▶ WORK ORDER
With the images excluded, set down every line of the listing below exactly.
-- -- --
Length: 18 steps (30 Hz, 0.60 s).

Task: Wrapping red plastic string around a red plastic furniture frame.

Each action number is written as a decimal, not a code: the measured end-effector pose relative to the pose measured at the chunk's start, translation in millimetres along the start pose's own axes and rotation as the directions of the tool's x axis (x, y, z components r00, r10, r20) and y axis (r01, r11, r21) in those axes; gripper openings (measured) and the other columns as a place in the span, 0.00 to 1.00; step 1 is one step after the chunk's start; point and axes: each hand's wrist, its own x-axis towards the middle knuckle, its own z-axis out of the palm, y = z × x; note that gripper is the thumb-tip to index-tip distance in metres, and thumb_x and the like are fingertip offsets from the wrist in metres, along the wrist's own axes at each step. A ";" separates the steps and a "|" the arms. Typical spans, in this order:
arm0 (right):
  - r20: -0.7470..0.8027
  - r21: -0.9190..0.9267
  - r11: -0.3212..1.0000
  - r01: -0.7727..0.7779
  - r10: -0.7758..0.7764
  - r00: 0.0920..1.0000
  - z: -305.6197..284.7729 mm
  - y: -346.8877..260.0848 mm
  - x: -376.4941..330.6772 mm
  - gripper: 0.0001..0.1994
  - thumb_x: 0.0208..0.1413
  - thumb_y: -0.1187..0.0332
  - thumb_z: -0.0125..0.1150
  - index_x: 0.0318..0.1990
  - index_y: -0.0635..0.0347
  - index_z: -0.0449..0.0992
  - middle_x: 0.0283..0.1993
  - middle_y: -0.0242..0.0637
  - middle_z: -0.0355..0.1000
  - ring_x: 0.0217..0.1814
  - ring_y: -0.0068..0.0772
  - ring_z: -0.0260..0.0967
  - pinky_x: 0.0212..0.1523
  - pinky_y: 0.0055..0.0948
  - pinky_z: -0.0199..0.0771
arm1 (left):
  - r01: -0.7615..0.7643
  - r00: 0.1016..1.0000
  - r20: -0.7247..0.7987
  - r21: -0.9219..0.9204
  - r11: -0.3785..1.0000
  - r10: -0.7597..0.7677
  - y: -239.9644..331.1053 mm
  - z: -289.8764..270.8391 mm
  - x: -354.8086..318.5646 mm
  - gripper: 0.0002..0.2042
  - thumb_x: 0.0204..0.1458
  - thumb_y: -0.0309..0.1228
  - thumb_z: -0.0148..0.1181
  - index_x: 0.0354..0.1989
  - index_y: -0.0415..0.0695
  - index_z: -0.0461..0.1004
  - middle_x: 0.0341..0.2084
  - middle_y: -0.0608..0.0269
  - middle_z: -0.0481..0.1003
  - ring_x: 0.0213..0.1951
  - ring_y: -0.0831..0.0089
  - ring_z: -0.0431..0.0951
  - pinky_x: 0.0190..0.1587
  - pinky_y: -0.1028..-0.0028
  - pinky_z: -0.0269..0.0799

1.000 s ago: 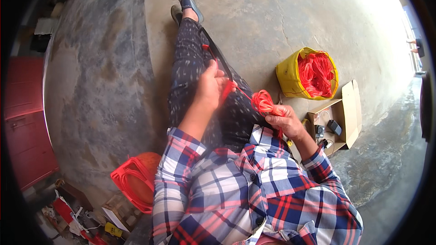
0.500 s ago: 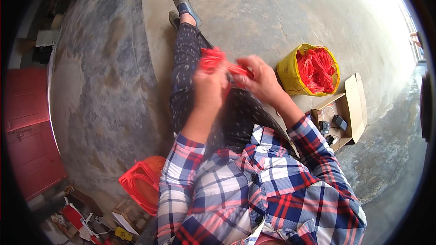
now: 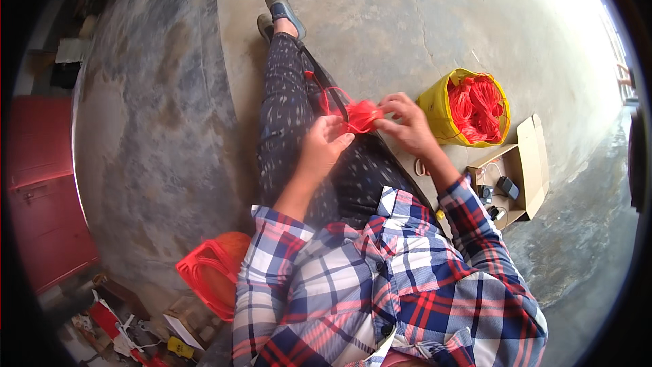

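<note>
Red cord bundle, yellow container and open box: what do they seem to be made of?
Red cord bundle: probably plastic, fairly glossy; its strands look bright and slightly see-through.
Yellow container: perhaps flexible plastic or coated fabric; smooth-looking wall, uneven rim.
Open box: apparently matte cardboard; plain brown panels, thin flap.

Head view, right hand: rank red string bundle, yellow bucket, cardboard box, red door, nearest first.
1. Red string bundle: left, at the right hand.
2. Yellow bucket: right.
3. Cardboard box: lower right.
4. Red door: far left.
</note>
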 end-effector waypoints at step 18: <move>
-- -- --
▶ RESULT
Length: 18 steps (30 Hz, 0.60 s).

Task: Wrapping red plastic string around a red plastic furniture frame.

Each action number is written as a decimal, not a code: the measured end-effector pose relative to the pose measured at the chunk's start, translation in millimetres along the start pose's own axes and rotation as the directions of the tool's x axis (x, y, z components r00, r10, r20) and y axis (r01, r11, r21) in those axes; gripper openings (measured) and the other columns as a place in the span, 0.00 to 1.00; step 1 is one step after the chunk's start; point and axes: each hand's wrist, its own x-axis towards the middle knuckle, its own z-axis out of the palm, y = z × x; note that gripper is the thumb-tip to index-tip distance in metres, and thumb_x and the like are fingertip offsets from the wrist in metres, along the wrist's own axes at each step. A ";" separates the steps and a "|" the arms. Typical spans, in this order:
arm0 (right):
  - r20: -0.7470..0.8027
  - r21: -0.9190..0.9267
  - r11: -0.3212..1.0000
  - r01: -0.7727..0.7779
  - r10: -0.7758..0.7764
  - r00: 0.0920..1.0000
  - z: -305.6197..284.7729 mm
  - y: -346.8877..260.0848 mm
  - x: -376.4941..330.6772 mm
  - gripper: 0.0001..0.1994
  - thumb_x: 0.0208..0.1413
  - thumb_y: -0.1187..0.0332
  - thumb_z: -0.0125..0.1150
  - index_x: 0.0318..0.1990
  - index_y: -0.0635..0.0347
  - index_z: -0.0449..0.0992
  - middle_x: 0.0283..0.1993
  - middle_y: -0.0242..0.0637
  - middle_z: -0.0355..0.1000
  - ring_x: 0.0217..0.1814
  - ring_y: -0.0068..0.0772
  - ring_z: -0.0260..0.0967
  - pinky_x: 0.0212..0.1523
  - pinky_y: 0.0055..0.0948
  - pinky_z: -0.0199..0.0771
arm1 (left):
  - r01: -0.7615..0.7643
  - r00: 0.1016..1.0000
  - r20: -0.7247..0.7987
  - r21: -0.9219..0.9204
  - r11: -0.3785..1.0000
  - r10: -0.7597..0.7677
  - y: -239.9644..331.1053 mm
  - z: -289.8764..270.8391 mm
  - x: -354.8086..318.5646 mm
  - gripper: 0.0002..0.2042
  - thumb_x: 0.0204..0.1458
  - thumb_y: -0.0309..0.1228
  - thumb_z: -0.0148..0.1181
  - index_x: 0.0354..0.1989
  - index_y: -0.0415..0.0695
  - index_z: -0.0461..0.1004
  - middle_x: 0.0341..0.2084
  - middle_y: -0.0608..0.0269
  - middle_z: -0.0481..0.1003
  - ring_x: 0.0213..0.1951
  - ring_y: -0.0831..0.0089
  - ring_z: -0.0431..0.0951
  - pinky_x: 0.0190..0.1587
  - pinky_y: -0.1028..-0.0028
  - pinky_z: -0.0269..0.0799

1.000 s ago: 
0.500 s ago: 
now: 

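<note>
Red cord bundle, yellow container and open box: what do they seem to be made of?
Red cord bundle: probably plastic, fairly glossy; its strands look bright and slightly see-through.
Yellow container: perhaps flexible plastic or coated fabric; smooth-looking wall, uneven rim.
Open box: apparently matte cardboard; plain brown panels, thin flap.

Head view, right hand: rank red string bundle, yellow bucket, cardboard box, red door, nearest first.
1. Red string bundle: left, at the right hand.
2. Yellow bucket: right.
3. Cardboard box: lower right.
4. Red door: far left.
</note>
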 end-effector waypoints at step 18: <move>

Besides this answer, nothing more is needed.